Having recently relocated myself, I can confirm it’s both a bit of work and a transition period getting used to the new surroundings. Paul probably had less to move… toothbrush, maybe a few personal effects. I read he also had a laptop. I wonder if he gets to keep that when he goes from jail to prison (probably not, but maybe he can buy a typewriter).
So, the case is with the jury. Whether the evidence is as overwhelming as the prosecutors say — and whether you have a holdout on the panel — I guess we’ll find out over the next few days. That said, if prison was a lifetime achievement award based on personal history, Manafort should have relocated some time ago. God, what a piece of work.
Other lobbyists sought out authoritarian clients, but none did so with the focused intensity of Black, Manafort, Stone and Kelly. The firm would arrange for image-buffing interviews on American news programs; it would enlist allies in Congress to unleash money. Back home, it would help regimes acquire the whiff of democratic legitimacy that would bolster their standing in Washington.

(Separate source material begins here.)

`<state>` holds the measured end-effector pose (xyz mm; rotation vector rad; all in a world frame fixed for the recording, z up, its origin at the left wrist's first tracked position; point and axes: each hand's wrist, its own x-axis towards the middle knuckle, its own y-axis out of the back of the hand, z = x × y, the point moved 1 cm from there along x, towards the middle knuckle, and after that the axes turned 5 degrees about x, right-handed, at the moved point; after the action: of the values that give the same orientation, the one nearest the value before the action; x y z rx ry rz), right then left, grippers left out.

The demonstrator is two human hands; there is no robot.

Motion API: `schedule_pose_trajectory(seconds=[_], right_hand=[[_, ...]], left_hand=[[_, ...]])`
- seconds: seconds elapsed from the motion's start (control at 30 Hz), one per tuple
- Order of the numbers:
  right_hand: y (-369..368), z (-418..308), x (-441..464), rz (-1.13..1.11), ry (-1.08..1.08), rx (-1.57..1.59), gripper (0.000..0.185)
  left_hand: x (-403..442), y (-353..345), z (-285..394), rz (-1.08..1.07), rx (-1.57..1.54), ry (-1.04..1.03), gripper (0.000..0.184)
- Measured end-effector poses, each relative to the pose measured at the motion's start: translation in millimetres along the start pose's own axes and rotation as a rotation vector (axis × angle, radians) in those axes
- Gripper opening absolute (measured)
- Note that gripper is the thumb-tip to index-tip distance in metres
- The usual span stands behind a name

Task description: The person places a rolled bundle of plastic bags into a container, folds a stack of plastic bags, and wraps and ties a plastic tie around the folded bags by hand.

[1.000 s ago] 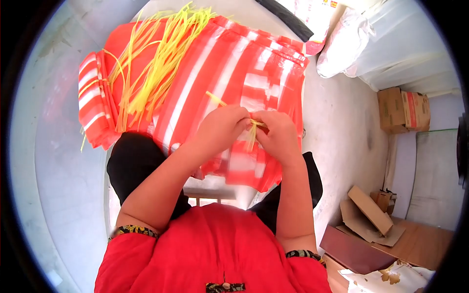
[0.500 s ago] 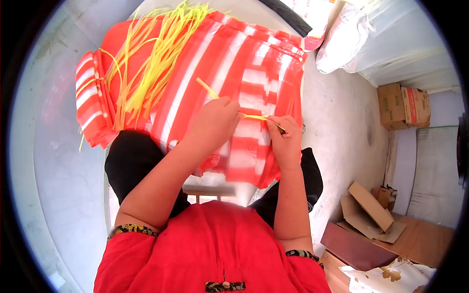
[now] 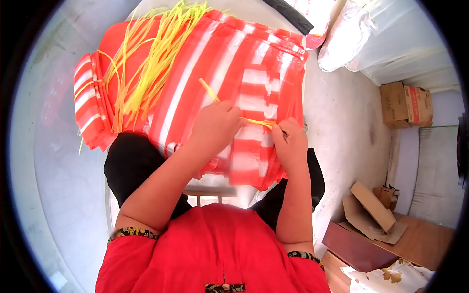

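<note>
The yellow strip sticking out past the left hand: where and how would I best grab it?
Probably by its far tip, pinched from the far side: the yellow strip is thin and straight there, pointing away from the left hand, with no finger covering it.

Clock from person (image 3: 210, 249): sheet stack (image 3: 229, 53) at 12 o'clock; strip bunch (image 3: 159, 58) along its edge at 11; folded bundle (image 3: 89, 105) between 10 and 11; single strip (image 3: 258, 121) over stack, between left hand (image 3: 217, 122) and right hand (image 3: 291, 141); sack (image 3: 343, 39) at 1; carton (image 3: 405, 105) at 2.
</note>
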<state>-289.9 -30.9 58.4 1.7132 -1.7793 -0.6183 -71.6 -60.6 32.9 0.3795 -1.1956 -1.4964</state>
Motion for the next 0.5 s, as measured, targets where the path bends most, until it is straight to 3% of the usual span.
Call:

The firm’s client base grew to include dictatorial governments in Nigeria, Kenya, Zaire, Equatorial Guinea, Saudi Arabia, and Somalia, among others. Manafort’s firm was a primary subject of scorn in a 1992 report issued by the Center for Public Integrity called “The Torturers’ Lobby.”

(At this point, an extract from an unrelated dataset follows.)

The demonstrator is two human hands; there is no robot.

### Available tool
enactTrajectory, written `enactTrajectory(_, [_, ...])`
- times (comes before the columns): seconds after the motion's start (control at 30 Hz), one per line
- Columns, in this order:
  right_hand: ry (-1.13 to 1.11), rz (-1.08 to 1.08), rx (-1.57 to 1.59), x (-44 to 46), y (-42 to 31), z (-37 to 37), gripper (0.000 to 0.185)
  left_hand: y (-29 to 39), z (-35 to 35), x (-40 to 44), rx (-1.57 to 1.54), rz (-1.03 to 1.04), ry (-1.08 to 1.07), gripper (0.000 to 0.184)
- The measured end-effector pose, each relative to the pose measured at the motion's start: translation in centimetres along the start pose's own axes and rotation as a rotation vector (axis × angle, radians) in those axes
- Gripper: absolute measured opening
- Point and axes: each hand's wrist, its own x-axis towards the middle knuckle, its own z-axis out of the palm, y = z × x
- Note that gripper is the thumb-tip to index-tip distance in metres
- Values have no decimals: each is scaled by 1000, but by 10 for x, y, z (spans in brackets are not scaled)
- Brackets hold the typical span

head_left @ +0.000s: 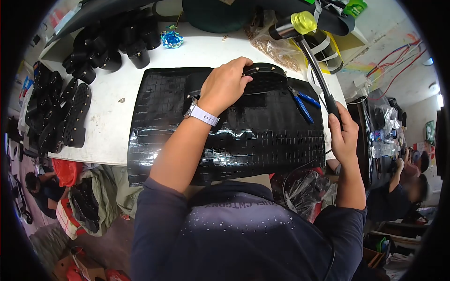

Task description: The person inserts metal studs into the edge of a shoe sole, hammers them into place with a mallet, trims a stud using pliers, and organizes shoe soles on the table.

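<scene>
On the bench lies a black crocodile-patterned mat [253,145]. My left hand [225,85], with a white-strapped watch on the wrist, is closed on a black studded shoe part [265,77] lying on its side near the mat's back edge. My right hand [344,133] is wrapped round the handle of a hammer [315,58], held upright at the right, its yellow-and-black head raised. Blue-handled pliers [303,107] lie on the mat between the shoe part and my right hand.
Black studded soles [77,112] are piled at the left. Black heeled pieces [136,51] and a blue flower [172,39] stand behind. A plastic bag of small studs [276,52] sits at the back. Other people [47,192] are at the far left and right.
</scene>
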Motion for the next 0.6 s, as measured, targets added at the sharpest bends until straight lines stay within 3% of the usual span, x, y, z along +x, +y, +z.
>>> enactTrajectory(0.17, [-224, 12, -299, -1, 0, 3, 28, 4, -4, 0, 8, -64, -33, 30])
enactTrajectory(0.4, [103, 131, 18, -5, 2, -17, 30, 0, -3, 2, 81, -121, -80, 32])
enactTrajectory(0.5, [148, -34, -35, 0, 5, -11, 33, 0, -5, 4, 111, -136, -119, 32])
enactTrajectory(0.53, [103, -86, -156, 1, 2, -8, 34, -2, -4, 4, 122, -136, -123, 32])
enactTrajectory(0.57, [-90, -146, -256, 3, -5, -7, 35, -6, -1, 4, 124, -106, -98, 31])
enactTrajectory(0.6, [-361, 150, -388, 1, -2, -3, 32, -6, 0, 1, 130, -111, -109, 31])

The firm’s international business accelerated when the Philippines became a client, in 1985. President Ferdinand Marcos desperately needed a patina of legitimacy: The 1983 assassination of the chief opposition leader, Benigno Aquino Jr., had imperiled U.S. congressional support for his regime. Marcos hired Manafort to lift his image; his wife, Imelda, personally delivered an initial payment of $60,000 to the firm while on a trip to the States. When Marcos called a snap election to prove his democratic bona fides in 1986, Manafort told Time, “What we’ve tried to do is make it more of a Chicago-style election and not Mexico’s.” The quip was honest, if unintentionally so.

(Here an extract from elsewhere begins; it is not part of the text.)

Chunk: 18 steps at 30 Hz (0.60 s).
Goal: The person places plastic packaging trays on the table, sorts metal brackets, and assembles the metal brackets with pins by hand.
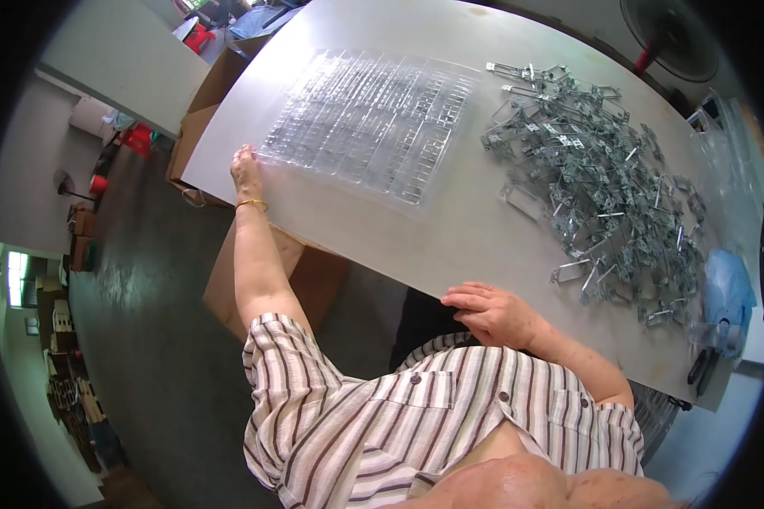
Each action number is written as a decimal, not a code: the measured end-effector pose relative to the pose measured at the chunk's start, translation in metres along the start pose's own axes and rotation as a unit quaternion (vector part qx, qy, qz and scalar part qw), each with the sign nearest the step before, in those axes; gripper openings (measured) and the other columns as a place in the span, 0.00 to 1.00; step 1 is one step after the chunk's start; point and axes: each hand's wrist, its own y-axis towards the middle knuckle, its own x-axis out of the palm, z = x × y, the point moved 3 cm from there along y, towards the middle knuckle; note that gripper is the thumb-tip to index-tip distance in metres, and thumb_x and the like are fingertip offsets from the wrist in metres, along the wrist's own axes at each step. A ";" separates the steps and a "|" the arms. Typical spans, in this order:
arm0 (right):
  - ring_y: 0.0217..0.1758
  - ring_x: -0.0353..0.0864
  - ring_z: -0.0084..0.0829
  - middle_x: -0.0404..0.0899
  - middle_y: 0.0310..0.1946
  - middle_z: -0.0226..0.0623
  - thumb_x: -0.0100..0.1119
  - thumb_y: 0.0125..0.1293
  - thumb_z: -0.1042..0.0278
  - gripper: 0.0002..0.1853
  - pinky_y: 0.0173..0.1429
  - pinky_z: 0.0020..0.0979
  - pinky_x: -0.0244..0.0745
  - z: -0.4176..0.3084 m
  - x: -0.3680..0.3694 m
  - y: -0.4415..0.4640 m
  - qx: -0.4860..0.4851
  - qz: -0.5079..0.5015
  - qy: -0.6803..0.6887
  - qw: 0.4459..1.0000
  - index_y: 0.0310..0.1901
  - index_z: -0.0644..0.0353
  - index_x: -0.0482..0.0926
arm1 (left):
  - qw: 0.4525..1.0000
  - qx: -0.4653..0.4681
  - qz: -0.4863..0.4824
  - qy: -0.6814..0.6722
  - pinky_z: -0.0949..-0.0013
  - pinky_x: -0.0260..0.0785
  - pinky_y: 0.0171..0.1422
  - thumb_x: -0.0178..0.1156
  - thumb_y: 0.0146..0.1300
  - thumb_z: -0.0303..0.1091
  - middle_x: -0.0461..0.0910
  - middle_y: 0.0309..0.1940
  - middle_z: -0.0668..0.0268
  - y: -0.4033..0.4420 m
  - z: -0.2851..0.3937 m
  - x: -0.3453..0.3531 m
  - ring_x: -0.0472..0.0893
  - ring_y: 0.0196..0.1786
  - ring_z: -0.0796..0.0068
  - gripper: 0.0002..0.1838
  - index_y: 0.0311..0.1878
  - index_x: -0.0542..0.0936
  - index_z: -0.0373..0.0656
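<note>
A clear plastic tray (367, 127) lies flat on the pale table, its rows of narrow compartments holding shiny metal parts. My left hand (246, 176) is closed at the tray's near-left corner, fingertips on its edge. At the table's near edge is my right hand (491, 314), fingers loosely stretched out and nothing visible in it. Beyond it, on the right half of the table, spreads a large tangled pile of metal brackets (603, 182).
Around the table (450, 242) stand cardboard boxes (205, 109) at the left and below. A fan (671, 38) is at the back right. Clear plastic (730, 157), a blue bag (728, 288) and a dark-handled tool (701, 369) lie along the right edge.
</note>
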 end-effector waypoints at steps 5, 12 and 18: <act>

The firm’s most successful right-wing makeover was of the Angolan guerrilla leader Jonas Savimbi, a Maoist turned anti-communist insurgent, whose army committed atrocities against children and conscripted women into sexual slavery. During the general’s 1986 trip to New York and Washington, Manafort and his associates created what one magazine called “Savimbi Chic.” Dressed in a Nehru suit, Savimbi was driven around in a stretch limousine and housed in the Waldorf-Astoria and the Grand Hotel, projecting an image of refinement. The firm had assiduously prepared him for the mission, sending him monthly reports on the political climate in Washington. According to The Washington Post, “He was meticulously coached on everything from how to answer his critics to how to compliment his patrons.” Savimbi emerged from his tour as a much-championed “freedom fighter.” When the neoconservative icon Jeane Kirkpatrick introduced Savimbi at the American Enterprise Institute, she declared that he was a “linguist, philosopher, poet, politician, warrior … one of the few authentic heroes of our time.”